About this exercise
Only one stretch of the records below is wanted: the lines from the one holding "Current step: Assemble" through the one holding "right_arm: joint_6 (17". Return it exactly, both ends included.

::::::::

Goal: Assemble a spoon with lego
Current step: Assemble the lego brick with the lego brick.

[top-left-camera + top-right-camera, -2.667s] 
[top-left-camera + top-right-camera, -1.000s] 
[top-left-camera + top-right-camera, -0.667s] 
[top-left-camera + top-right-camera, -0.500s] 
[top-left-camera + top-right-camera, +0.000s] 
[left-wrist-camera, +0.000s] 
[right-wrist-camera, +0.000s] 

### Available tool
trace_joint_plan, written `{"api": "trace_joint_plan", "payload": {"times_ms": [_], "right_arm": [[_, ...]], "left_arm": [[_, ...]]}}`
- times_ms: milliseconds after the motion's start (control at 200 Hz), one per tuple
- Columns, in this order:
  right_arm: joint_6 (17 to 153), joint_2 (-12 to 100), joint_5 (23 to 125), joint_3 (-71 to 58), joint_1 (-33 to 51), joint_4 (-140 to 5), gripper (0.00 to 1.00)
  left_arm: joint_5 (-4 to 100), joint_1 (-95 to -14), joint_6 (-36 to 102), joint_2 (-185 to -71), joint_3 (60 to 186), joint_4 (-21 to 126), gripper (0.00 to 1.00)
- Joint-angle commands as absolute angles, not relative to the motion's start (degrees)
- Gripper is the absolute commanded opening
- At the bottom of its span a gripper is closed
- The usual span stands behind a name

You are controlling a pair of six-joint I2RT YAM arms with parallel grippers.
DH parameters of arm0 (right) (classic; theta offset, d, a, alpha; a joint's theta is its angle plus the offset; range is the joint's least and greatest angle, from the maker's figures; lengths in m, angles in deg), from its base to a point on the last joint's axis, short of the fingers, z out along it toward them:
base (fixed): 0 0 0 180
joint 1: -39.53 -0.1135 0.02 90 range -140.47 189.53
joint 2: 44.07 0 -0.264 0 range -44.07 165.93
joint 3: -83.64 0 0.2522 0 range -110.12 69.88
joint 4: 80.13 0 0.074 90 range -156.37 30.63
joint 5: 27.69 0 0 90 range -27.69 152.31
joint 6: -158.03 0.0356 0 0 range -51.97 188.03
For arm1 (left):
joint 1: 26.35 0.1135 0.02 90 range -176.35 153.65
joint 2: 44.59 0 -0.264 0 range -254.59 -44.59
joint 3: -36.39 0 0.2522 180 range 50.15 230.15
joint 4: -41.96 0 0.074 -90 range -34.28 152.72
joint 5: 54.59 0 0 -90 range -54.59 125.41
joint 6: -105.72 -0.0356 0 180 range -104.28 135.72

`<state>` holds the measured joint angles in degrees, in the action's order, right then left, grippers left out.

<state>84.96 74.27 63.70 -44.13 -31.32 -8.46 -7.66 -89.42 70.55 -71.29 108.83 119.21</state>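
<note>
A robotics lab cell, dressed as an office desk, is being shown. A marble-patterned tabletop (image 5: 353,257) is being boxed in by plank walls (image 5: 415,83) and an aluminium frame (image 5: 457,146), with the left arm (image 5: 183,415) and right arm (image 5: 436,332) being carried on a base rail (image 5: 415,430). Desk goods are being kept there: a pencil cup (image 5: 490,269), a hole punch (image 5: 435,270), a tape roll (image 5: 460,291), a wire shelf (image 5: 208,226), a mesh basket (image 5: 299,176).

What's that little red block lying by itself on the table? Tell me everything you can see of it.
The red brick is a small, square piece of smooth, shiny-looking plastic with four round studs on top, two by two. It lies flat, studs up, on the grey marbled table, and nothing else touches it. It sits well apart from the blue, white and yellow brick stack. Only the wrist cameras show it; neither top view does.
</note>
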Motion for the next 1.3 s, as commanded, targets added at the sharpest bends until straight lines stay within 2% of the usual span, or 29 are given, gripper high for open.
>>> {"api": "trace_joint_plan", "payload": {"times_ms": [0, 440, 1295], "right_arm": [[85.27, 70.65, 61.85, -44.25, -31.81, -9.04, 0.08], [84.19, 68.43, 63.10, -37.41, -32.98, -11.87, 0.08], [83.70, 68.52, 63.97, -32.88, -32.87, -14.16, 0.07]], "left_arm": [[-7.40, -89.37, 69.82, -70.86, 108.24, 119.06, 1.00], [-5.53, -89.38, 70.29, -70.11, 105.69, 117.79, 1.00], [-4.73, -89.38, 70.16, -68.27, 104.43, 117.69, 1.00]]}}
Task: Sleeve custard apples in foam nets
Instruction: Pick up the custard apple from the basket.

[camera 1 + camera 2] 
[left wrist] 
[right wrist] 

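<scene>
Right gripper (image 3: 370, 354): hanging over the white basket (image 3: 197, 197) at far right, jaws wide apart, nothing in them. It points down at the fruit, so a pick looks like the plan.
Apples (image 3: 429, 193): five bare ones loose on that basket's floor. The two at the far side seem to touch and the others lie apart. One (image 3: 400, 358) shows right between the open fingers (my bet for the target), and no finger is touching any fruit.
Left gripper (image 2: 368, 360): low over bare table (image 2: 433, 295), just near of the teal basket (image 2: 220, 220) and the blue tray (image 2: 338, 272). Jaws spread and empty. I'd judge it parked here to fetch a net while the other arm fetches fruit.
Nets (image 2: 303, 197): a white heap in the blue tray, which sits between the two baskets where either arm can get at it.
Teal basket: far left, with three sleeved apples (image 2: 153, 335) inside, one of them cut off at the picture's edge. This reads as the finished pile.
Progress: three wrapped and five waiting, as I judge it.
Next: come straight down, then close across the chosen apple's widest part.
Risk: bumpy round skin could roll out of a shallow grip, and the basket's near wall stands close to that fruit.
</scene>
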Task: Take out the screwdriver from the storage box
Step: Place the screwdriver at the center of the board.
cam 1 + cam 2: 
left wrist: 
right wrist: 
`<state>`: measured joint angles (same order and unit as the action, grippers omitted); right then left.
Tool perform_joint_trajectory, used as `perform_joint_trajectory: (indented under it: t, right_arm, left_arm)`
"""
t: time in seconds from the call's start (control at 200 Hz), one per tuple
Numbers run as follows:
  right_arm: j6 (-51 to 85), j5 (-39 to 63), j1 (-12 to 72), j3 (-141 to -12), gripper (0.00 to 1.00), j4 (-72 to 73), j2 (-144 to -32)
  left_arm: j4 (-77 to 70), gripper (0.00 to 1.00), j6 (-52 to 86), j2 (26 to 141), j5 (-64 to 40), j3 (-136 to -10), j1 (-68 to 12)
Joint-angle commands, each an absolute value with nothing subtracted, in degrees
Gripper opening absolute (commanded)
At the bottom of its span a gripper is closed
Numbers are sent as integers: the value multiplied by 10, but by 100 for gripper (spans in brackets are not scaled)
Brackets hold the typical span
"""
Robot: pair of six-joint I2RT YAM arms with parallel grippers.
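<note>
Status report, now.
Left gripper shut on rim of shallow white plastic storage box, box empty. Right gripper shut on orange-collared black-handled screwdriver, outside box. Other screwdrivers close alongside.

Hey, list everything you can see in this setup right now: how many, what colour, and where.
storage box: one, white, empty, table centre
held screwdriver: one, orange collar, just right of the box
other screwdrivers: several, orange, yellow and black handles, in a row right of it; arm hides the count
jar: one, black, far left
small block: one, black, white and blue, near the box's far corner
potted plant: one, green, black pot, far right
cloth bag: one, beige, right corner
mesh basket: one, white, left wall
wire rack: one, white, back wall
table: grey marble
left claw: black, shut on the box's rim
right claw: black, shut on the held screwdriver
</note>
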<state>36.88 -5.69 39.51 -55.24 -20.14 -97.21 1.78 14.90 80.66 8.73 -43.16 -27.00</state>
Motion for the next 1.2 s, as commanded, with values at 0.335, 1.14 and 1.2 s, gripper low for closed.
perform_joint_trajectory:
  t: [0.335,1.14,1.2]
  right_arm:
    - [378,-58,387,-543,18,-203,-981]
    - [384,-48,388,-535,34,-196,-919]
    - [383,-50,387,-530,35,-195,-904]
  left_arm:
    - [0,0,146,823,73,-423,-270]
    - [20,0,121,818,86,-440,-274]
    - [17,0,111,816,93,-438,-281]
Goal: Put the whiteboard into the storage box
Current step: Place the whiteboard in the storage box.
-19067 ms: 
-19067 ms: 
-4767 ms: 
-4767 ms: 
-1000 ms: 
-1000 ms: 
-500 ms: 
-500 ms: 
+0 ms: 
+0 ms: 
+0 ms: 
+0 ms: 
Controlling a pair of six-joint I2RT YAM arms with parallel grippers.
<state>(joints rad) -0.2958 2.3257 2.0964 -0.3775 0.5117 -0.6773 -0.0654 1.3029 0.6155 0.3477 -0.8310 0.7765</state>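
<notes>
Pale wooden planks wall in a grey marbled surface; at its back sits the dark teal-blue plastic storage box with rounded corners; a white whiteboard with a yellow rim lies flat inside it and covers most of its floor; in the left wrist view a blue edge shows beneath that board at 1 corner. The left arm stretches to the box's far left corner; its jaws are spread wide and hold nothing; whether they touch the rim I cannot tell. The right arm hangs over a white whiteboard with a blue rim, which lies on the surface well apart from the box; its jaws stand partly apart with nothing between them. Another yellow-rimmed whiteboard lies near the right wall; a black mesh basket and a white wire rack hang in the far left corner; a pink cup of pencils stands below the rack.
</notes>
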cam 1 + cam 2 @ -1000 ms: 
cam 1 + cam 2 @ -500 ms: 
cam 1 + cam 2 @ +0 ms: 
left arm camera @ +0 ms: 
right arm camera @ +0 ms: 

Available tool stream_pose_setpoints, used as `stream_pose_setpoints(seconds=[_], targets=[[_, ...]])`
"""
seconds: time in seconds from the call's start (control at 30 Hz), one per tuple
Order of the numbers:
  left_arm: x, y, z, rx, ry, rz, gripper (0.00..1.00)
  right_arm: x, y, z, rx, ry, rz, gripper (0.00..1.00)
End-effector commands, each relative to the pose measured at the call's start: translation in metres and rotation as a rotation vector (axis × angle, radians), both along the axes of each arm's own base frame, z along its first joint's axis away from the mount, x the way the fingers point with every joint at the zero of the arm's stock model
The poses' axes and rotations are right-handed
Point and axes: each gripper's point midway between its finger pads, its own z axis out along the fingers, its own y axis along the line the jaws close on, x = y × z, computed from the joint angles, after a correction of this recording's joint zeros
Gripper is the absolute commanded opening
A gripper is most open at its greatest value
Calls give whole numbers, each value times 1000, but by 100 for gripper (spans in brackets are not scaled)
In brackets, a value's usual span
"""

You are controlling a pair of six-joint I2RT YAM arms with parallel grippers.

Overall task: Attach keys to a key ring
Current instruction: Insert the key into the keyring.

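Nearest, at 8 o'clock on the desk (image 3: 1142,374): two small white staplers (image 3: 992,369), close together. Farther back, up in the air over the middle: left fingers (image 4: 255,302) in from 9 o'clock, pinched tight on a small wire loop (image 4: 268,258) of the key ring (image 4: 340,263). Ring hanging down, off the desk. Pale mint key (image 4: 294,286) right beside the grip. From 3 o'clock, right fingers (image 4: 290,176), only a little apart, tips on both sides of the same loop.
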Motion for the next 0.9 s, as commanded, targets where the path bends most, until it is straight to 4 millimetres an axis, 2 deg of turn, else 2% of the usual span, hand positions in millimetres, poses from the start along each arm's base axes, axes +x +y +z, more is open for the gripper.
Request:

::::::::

Finished task
Current step: Assemble the lego brick with the lego brick.

[top-left-camera + top-right-camera, -2.667s] 
[top-left-camera + top-right-camera, -1.000s] 
[top-left-camera + top-right-camera, -0.667s] 
[top-left-camera + top-right-camera, -0.500s] 
[top-left-camera + top-right-camera, +0.000s] 
[left-wrist-camera, +0.000s] 
[right-wrist-camera, +0.000s] 

### Available tool
trace_joint_plan, written `{"api": "trace_joint_plan", "payload": {"times_ms": [_], "right_arm": [[_, ...]], "left_arm": [[_, ...]]}}`
- times_ms: milliseconds after the motion's start (control at 200 Hz), one per tuple
- Columns, in this order:
  right_arm: joint_6 (17 to 153), joint_2 (-12 to 100), joint_5 (23 to 125), joint_3 (-71 to 58), joint_1 (-33 to 51), joint_4 (-140 to 5), gripper (0.00 to 1.00)

Work on this exercise has been completed.